Directions for this task: How many lines in the material below contain the string "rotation"? Answer with the number alone.
BEGIN Data for analysis
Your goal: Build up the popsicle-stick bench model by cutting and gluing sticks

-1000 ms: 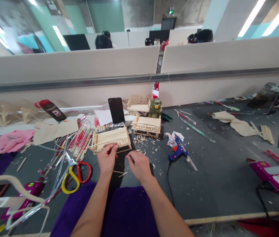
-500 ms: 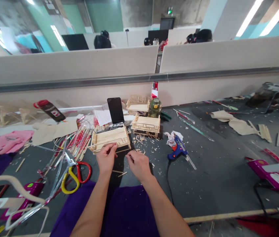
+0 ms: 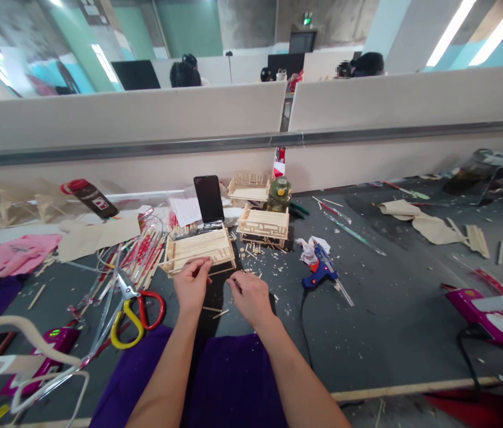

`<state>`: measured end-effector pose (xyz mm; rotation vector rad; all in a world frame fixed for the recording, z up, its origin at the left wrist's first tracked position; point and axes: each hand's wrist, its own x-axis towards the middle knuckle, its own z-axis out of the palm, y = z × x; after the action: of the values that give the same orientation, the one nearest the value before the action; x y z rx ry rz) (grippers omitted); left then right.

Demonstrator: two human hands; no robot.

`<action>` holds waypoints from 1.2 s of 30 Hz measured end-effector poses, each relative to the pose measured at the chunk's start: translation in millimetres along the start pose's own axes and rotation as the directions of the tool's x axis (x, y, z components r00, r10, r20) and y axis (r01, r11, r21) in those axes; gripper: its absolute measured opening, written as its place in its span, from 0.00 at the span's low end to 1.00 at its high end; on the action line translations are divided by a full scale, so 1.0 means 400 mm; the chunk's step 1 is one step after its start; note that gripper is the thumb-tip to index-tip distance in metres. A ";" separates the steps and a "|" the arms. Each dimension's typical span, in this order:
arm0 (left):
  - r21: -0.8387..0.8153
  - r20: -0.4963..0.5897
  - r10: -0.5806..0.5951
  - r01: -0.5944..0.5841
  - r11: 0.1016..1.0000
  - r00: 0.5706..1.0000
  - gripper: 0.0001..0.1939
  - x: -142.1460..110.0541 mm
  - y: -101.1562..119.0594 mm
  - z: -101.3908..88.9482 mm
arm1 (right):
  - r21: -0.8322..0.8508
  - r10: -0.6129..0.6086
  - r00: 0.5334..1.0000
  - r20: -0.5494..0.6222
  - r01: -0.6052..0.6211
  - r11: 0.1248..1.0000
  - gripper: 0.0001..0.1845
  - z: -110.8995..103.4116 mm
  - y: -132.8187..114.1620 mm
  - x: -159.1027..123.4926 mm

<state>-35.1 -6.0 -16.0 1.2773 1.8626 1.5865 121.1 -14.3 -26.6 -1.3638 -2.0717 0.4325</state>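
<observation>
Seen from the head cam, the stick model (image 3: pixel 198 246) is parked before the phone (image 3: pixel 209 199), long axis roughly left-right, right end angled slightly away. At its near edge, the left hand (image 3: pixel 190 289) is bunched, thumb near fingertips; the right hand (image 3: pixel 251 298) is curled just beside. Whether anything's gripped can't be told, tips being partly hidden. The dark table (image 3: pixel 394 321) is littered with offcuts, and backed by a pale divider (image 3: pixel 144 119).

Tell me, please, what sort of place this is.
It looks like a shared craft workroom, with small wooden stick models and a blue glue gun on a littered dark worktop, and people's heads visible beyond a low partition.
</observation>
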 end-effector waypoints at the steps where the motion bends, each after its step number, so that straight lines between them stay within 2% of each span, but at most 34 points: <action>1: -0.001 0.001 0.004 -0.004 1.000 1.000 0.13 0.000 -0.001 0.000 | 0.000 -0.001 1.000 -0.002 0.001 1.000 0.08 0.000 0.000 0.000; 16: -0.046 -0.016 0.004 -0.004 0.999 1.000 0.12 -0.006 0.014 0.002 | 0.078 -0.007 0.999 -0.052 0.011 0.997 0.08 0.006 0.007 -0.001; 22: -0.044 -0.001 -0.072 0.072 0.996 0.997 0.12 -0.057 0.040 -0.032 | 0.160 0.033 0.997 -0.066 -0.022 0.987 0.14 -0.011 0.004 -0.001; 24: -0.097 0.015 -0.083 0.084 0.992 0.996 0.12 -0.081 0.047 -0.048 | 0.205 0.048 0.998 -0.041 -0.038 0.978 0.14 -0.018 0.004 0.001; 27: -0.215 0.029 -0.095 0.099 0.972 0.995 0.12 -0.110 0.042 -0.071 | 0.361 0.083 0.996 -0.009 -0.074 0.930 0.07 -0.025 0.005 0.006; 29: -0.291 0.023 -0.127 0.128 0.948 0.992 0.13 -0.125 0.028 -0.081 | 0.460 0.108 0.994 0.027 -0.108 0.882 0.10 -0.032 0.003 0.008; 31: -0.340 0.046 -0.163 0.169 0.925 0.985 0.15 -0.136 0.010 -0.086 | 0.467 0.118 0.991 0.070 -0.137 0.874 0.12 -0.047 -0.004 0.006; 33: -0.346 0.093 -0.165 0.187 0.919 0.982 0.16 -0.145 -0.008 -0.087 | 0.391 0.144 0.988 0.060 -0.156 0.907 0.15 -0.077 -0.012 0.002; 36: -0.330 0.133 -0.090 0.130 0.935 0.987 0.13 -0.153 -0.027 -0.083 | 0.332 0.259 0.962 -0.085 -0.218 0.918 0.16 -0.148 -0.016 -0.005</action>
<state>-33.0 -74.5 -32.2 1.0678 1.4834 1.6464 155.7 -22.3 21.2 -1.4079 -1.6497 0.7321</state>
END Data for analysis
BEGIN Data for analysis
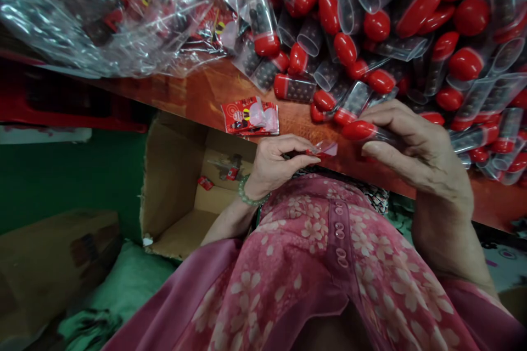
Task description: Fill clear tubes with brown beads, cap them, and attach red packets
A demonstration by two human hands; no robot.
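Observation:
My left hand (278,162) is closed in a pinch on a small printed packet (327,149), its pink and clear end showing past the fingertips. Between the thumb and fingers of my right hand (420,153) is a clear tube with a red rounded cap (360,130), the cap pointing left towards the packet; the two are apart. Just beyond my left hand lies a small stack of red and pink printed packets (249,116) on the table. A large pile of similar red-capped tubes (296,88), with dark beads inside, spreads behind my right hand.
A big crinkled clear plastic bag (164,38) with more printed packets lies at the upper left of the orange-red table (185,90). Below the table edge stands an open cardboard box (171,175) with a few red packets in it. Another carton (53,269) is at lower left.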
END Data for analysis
Exercise solution: 2